The following codes iterates over each element of two array to compute pairwise euclidean distance.
def compute_distances_two_loops(X, Y):
num_test = X.shape[0]
num_train = Y.shape[0]
dists = np.zeros((num_test, num_train))
for i in range(num_test):
for j in range(num_train):
dists[i][j] = np.sqrt(np.sum((X[i] - Y[j])**2))
return dists
The following code serves the same purpose but with single loop.
def compute_distances_one_loop(X, Y):
num_test = X.shape[0]
num_train = Y.shape[0]
dists = np.zeros((num_test, num_train))
for i in range(num_test):
dists[i, :] = np.sqrt(np.sum((Y - X[i])**2, axis=1))
return dists
Below are time comparison for both.
two_loop_time = time_function(compute_distances_two_loops, X, Y)
print ('Two loop version took %f seconds' % two_loop_time)

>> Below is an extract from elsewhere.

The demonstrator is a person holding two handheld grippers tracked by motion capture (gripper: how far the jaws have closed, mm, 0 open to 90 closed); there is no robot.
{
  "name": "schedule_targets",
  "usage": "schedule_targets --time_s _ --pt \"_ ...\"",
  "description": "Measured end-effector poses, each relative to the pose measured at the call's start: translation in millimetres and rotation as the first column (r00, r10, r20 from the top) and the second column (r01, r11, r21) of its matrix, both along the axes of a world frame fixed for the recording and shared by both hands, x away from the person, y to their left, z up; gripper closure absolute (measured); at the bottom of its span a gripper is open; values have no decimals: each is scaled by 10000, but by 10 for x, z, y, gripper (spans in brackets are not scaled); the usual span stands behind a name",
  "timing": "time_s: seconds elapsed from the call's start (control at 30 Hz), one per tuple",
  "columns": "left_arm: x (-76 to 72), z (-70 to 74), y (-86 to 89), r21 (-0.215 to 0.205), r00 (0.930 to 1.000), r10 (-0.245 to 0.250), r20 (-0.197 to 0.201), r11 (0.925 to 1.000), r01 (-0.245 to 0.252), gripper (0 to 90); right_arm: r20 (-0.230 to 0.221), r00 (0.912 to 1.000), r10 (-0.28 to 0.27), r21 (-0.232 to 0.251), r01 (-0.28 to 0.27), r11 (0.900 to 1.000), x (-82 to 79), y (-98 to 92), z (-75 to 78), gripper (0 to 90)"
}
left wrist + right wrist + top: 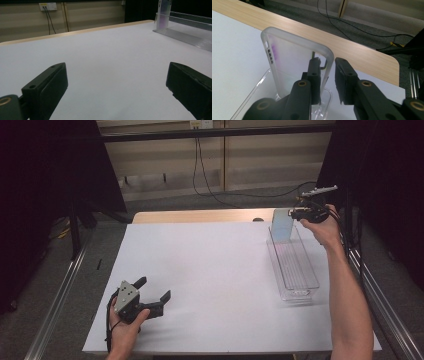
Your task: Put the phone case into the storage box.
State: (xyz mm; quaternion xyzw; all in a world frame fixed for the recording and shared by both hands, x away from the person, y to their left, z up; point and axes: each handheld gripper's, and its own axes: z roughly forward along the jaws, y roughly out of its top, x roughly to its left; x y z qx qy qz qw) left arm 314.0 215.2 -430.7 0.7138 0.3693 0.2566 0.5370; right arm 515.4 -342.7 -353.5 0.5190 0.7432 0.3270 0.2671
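A frosted clear phone case (282,225) stands upright at the far end of a long clear plastic tray (316,282) on the right of the white table top. My right gripper (295,212) reaches it from the far right. In the right gripper view, the case (292,65) has its right rim between the jaws of the right gripper (327,61), with a thin gap on each side, so the gripper is open. My left gripper (155,288) rests near the front left with jaws wide open and nothing between them. The left gripper (116,75) faces bare table, with the case (165,12) and tray (187,35) far off.
A white sheet (210,270) covers the table and a wooden strip (200,216) shows at its far edge. Black cables (205,175) run across the floor behind. Metal rails (55,305) flank the table and dark curtains hang on both sides.
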Motion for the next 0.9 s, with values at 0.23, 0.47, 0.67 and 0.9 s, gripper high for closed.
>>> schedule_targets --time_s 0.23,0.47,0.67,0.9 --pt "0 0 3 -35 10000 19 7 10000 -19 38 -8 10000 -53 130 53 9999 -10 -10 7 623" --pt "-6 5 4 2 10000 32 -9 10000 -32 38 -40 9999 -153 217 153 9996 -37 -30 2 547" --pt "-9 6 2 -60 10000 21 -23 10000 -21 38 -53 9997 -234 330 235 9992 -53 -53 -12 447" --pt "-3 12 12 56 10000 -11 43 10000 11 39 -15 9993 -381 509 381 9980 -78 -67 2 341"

>> Two loop version took 20.3 seconds
one_loop_time = time_function(compute_distances_one_loop, X, Y)
print ('One loop version took %f seconds' % one_loop_time)
>> One loop version took 80.9 seconds
Both X and Y are numpy.ndarray with shape -
X: (500, 3000) Y: (5000, 3000)
Out of intuition the results are not correct, the single loop should run at least with same speed. What am I missing here ?
PS: The result is not from a single run. I ran the code number of times, on different machines, the results are similar.